City of Phoenix v. Sittenfeld, 53 Ariz. 240, 247, 88 P.2d 83, 86 (1939).

There are numerous exceptions to the claims statute. Some of them are statutory. See A.R.S. § 11-621 (specifically exempting claims for salaries due county officials). Numerous other exemptions are recognized by decision. See Norcor of America v. Southern Arizona International Livestock Association, 122 Ariz. at 543-44, 596 P.2d at 378-79. The original underlying intent of the statute was to "relieve" the Board of Supervisors from having to meet the items of an open account years after the data may have passed from the knowledge of the county officers so that the validity of the individual items could no longer be determined. Apache County v. Barth, 46 Ariz. at 30, 53 P. at 192; Cochise County v. Wilcox, supra. That purpose is not served by applying the statute to claims for salary made by employees who had been hired by the county and whose salary had been fixed by the action of the county itself. See Peterson v. Rodgers, 51 Ariz. 502, 508, 78 P.2d 480, 482 (1938) (discussing the rationale for the statutory exemption of officers' salary claims). Although merit system employees do not have salaries fixed by ordinance, the civil service salary is easily ascertainable from the county's own records. Such claims are not the type for which the claims statute was designed. We find no Arizona case where a wrongfully discharged employee has been denied the well recognized measure of damages — lost salary — because he has failed to file a claim prior to adjudication of his underlying breach of contract action. Cf. Maricopa County v. Sharrit, 49 Ariz. 396, 67 P.2d 232 (1937).
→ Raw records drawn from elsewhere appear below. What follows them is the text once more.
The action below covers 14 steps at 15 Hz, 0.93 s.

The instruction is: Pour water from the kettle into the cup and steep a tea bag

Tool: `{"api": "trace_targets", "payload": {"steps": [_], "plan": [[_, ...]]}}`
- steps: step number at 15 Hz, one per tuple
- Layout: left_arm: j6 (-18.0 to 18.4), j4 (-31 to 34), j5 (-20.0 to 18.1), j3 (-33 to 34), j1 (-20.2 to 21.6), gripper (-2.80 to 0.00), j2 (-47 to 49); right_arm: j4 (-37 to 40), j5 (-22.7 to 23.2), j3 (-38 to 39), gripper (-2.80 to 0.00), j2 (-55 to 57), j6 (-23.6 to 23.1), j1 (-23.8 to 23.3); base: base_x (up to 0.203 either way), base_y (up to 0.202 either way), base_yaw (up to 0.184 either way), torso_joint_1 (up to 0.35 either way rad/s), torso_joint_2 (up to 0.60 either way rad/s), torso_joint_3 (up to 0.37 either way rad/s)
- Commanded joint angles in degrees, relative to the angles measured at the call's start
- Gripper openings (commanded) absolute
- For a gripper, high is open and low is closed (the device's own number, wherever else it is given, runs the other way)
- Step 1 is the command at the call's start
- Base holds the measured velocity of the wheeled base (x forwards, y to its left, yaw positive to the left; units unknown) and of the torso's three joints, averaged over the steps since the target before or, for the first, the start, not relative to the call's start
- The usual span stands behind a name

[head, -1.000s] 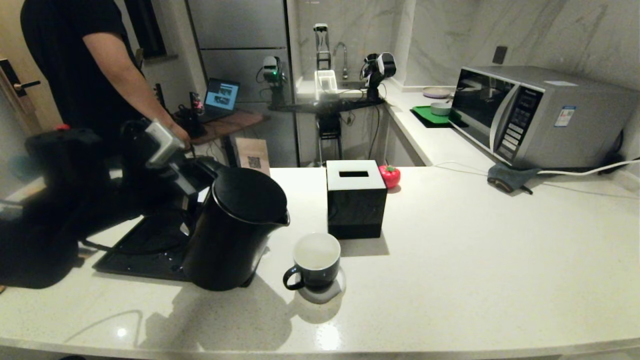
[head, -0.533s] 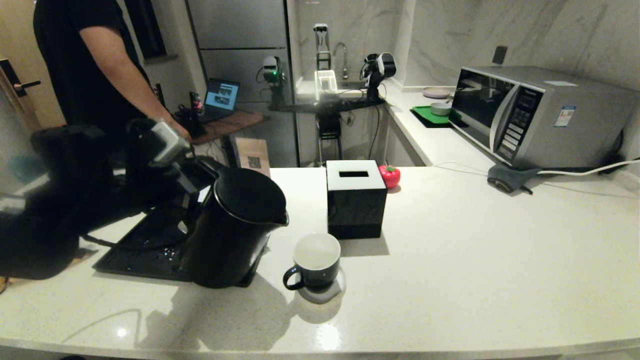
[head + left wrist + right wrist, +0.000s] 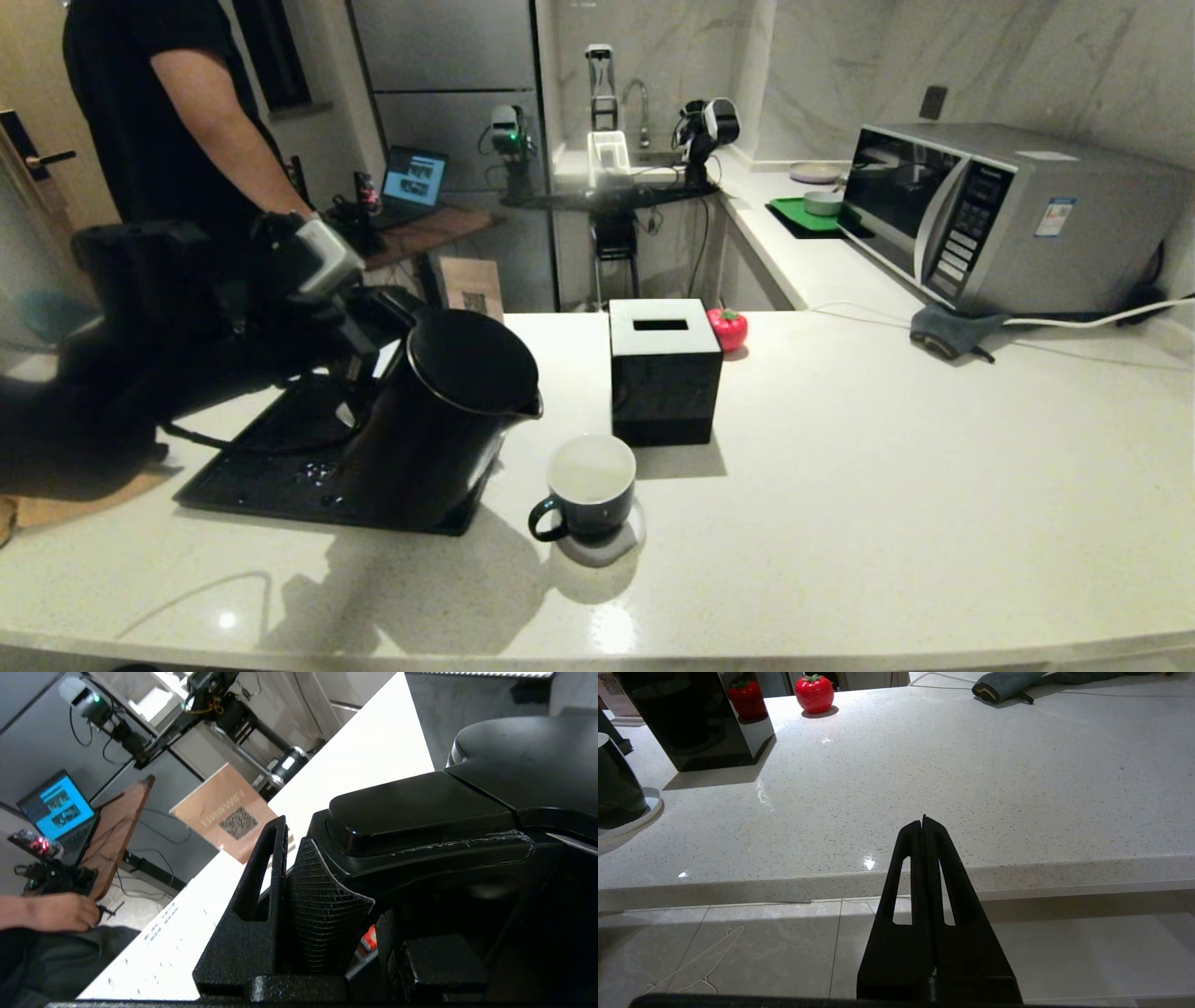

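Observation:
The black kettle [image 3: 434, 425] hangs tilted over the black tray [image 3: 252, 462], its spout turned toward the cup [image 3: 590, 487]. My left gripper [image 3: 359, 347] is shut on the kettle's handle [image 3: 420, 826] behind the lid; one ribbed pad [image 3: 322, 905] presses on it. The dark cup with a white inside stands on a round coaster [image 3: 611, 549] just right of the kettle. No stream of water shows. The tea bag is not in view. My right gripper [image 3: 923, 822] is shut and empty, below the counter's front edge.
A black cube tissue box [image 3: 665, 373] stands right behind the cup, with a small red object [image 3: 727, 328] beside it. A microwave [image 3: 1008, 215] and a grey cloth [image 3: 948, 331] are at the far right. A person [image 3: 159, 121] stands at the far left.
The left arm has risen, lifting the kettle's base off the counter and back over the tray. The kettle leans more toward the cup. The right arm has not moved.

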Motion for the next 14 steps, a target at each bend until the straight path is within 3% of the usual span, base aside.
{"api": "trace_targets", "payload": {"steps": [1, 10, 14], "plan": [[0.2, -0.2, -0.1, -0.5, -0.7, -2.80, 0.4, 0.0, 0.0, 0.1, -2.80, 0.1, 0.0, 0.0, 0.000, 0.000, 0.000, 0.000, 0.00, 0.000], [1.9, 3.5, 0.0, -2.4, -3.0, -2.80, 0.8, 0.0, 0.0, 0.0, -2.80, 0.1, 0.0, 0.0, 0.000, 0.000, 0.000, 0.000, 0.00, 0.000], [2.3, 3.5, 2.8, -2.5, -4.1, -2.80, 1.4, 0.0, 0.0, 0.1, -2.80, 0.1, 0.0, 0.0, 0.000, 0.000, 0.000, 0.000, 0.00, 0.000]]}}
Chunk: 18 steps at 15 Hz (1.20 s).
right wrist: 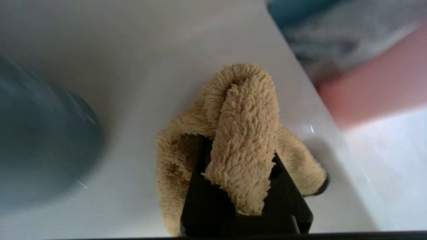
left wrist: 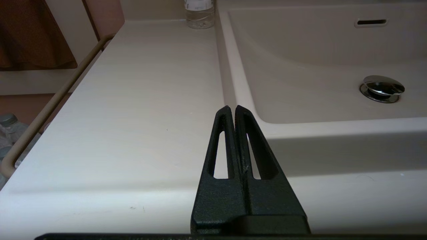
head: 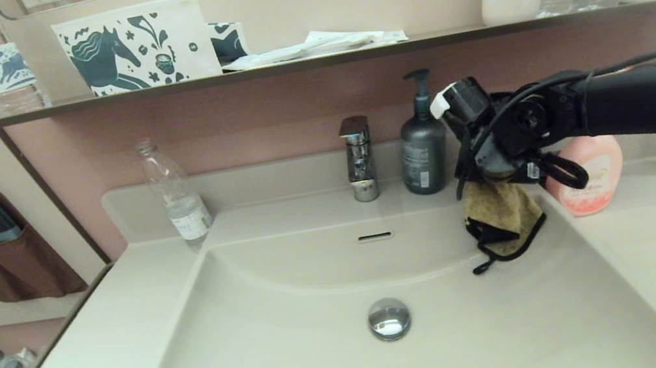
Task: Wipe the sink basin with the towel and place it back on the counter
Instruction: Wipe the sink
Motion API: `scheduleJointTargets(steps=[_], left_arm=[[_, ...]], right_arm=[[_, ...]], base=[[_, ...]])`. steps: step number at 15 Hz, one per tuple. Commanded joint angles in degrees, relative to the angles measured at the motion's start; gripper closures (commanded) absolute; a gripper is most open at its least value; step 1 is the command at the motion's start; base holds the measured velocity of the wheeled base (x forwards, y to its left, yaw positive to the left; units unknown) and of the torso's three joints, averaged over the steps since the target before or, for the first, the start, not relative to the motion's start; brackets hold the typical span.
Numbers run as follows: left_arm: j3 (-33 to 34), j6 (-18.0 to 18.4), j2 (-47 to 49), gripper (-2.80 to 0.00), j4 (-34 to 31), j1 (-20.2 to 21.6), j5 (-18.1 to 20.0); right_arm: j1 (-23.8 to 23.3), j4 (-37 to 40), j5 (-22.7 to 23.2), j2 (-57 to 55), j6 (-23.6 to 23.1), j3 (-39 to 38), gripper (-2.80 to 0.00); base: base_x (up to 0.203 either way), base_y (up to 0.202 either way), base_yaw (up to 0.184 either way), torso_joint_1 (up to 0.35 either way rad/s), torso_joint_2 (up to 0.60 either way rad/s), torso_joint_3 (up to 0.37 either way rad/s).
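Observation:
The mustard-yellow towel (head: 502, 212) with black edging hangs bunched from my right gripper (head: 494, 179), which is shut on it above the back right corner of the sink basin (head: 301, 346). In the right wrist view a fold of the towel (right wrist: 242, 133) is pinched between the black fingers (right wrist: 200, 200) and drapes over them. The basin has a chrome drain plug (head: 389, 318) and an overflow slot (head: 374, 237). My left gripper (left wrist: 232, 110) is shut on nothing, low over the counter (left wrist: 133, 116) at the basin's front left corner; it does not show in the head view.
A chrome tap (head: 359, 158) and a dark grey pump bottle (head: 423, 146) stand behind the basin. A pink soap bottle (head: 590, 175) sits right of the towel. A clear plastic bottle (head: 175, 195) stands at the back left. A dark wall shelf (head: 283, 69) carries cups and packets.

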State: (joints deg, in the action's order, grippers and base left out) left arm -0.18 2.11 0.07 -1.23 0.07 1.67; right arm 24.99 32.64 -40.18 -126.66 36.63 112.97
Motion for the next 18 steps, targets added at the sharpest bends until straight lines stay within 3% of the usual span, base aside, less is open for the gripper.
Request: scheduleJointTargets(steps=[1,9,18], left_arm=[[0.01,0.0,0.01,0.0,0.0,0.01,0.0],[0.01,0.0,0.01,0.0,0.0,0.01,0.0],[0.01,0.0,0.01,0.0,0.0,0.01,0.0]], right_arm=[[-0.28,-2.84,-0.16,0.44,-0.13,0.18,0.0],[-0.08,-8.02,-0.16,-4.88,-1.81,0.23,0.0],[1.52,-10.68,1.28,-6.96,-7.08,0.17,0.0]], base=[[0.0,0.0,0.0,0.0,0.0,0.0],[0.0,0.0,0.0,0.0,0.0,0.0],[0.0,0.0,0.0,0.0,0.0,0.0]])
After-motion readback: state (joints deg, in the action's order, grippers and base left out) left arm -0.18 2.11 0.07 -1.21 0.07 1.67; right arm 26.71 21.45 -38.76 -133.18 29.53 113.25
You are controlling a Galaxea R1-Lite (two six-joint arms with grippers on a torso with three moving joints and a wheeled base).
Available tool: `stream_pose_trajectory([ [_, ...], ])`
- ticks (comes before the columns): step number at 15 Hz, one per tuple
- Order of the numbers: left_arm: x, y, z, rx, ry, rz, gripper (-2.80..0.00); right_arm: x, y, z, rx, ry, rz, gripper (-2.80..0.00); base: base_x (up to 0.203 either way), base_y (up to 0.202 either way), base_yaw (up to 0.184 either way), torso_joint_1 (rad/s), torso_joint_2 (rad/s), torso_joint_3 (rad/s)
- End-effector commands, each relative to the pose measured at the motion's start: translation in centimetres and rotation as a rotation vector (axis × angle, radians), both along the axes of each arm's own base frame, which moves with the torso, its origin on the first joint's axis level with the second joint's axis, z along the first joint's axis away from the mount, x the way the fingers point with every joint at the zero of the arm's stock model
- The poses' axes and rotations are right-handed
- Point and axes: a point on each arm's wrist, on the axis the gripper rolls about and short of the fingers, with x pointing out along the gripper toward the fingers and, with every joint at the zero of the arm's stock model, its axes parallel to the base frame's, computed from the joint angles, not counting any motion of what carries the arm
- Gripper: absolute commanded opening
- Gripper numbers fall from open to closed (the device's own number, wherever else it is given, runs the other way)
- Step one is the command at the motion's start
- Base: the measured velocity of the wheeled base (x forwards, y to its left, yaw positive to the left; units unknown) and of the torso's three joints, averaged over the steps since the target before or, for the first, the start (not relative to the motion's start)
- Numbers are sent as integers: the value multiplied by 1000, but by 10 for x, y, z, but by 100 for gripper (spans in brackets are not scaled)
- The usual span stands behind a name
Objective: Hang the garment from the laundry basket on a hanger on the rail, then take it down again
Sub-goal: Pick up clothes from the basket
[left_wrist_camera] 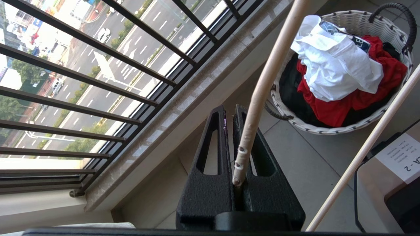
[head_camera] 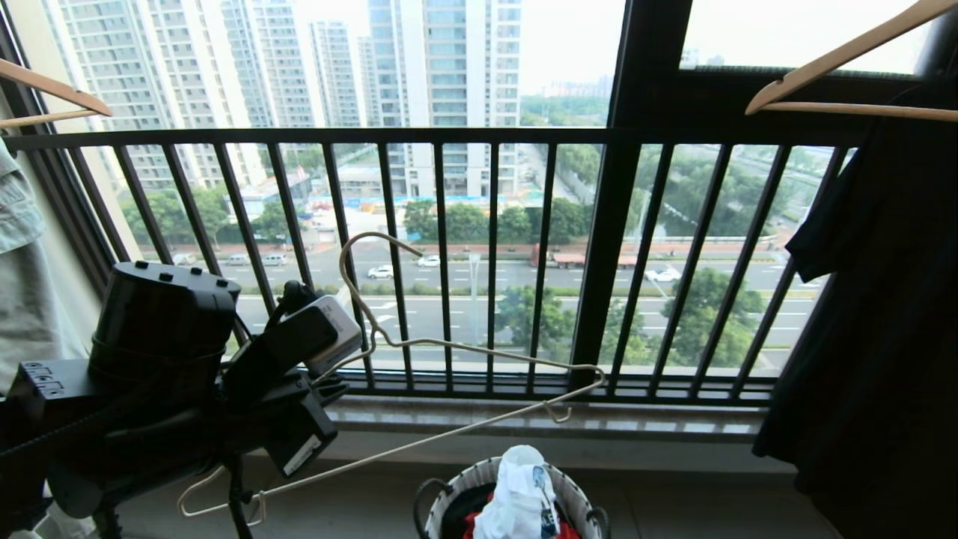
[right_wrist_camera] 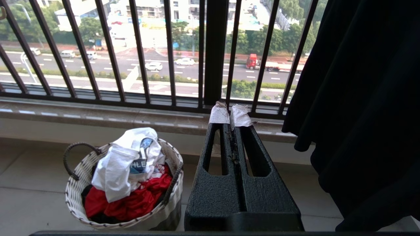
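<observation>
We are holding the hanger (left_wrist_camera: 262, 95) clamped in our left pincer (left_wrist_camera: 241, 144), our right pincer (right_wrist_camera: 229, 116) pressed together and empty, and should be lowering steadily toward the garment (right_wrist_camera: 124, 160), heaped in the laundry basket (right_wrist_camera: 75, 209) just beyond and below both pincers.

The left arm is raised at the left of the head view, its bulky black wrist and camera housing tilted up toward the window. The left pincer (left_wrist_camera: 234, 144) has its two black fingers (left_wrist_camera: 210, 157) pressed nearly together, clamped on the hanger (head_camera: 419, 344). The right pincer (right_wrist_camera: 229, 114) points forward, its white-padded fingertips (right_wrist_camera: 219, 114) closed together on nothing.
</observation>
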Motion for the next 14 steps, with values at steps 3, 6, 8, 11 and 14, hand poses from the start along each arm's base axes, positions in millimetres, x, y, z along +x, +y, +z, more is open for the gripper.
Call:
stream_pose_trajectory([
  [3, -1, 0, 0, 3, -4, -2, -280, 0, 0, 0, -1, 0, 1, -280, 0, 0, 0, -204, 512, 309],
  [6, -1, 0, -1, 7, -2, -5, -280, 0, 0, 0, -1, 1, 1, -280, 0, 0, 0, -186, 501, 306],
  [8, -1, 0, 0, 7, -3, -4, -280, 0, 0, 0, -1, 1, 1, -280, 0, 0, 0, -163, 479, 309],
  [11, -3, 1, 2, 1, -11, -5, -280, 0, 0, 0, -1, 0, 1, -280, 0, 0, 0, -154, 474, 323],
  [14, -3, 1, 1, 2, -10, -9, -280, 0, 0, 0, -1, 1, 1, -280, 0, 0, 0, -127, 460, 327],
])
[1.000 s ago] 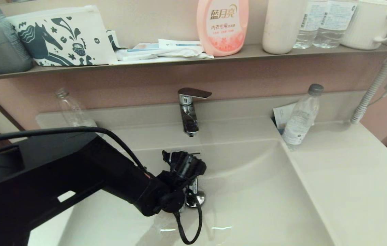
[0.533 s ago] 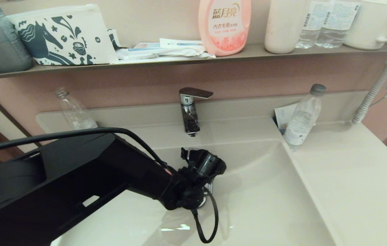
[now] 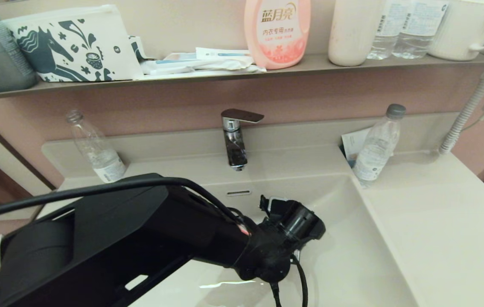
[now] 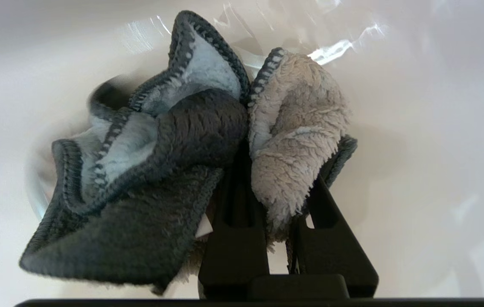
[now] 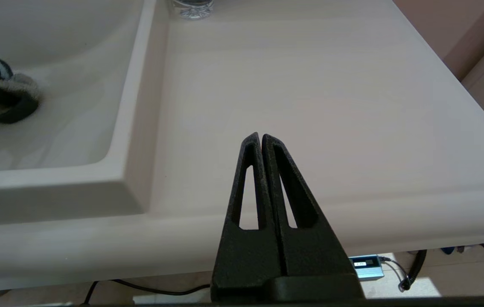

Although we do not view the claim of a wrongfully discharged merit system employee as an "open account" we need not reach the issue of whether the statute is ever applicable to claims for salary owing to a wrongfully discharged civil service employee. Assuming, arguendo, that it is, we hold that both the presently acknowledged and historical purposes of the statute, together with the public policy underlying the merit system are satisfied by holding that the claim of an employee who follows the county grievance system for review accrues at the time the grievance procedure has been finally terminated, so that a claim is timely under A.R.S. § 11-622 if filed within six months from that date. Separate claims need not be filed every six months during the pendency of the grievance procedure.

TORT THEORY

Plaintiff's complaint also sought recovery of damages for the tort of wrongful discharge. The measure of damages applied for the tort action may be the same as that followed in the contract action. Nees v. Hocks, 272 Or. 210, 536 P.2d 512 (1975) (recognizing the tort of wrongful discharge and applying the contract measure of damages as a way of compensating the plaintiff for the tort).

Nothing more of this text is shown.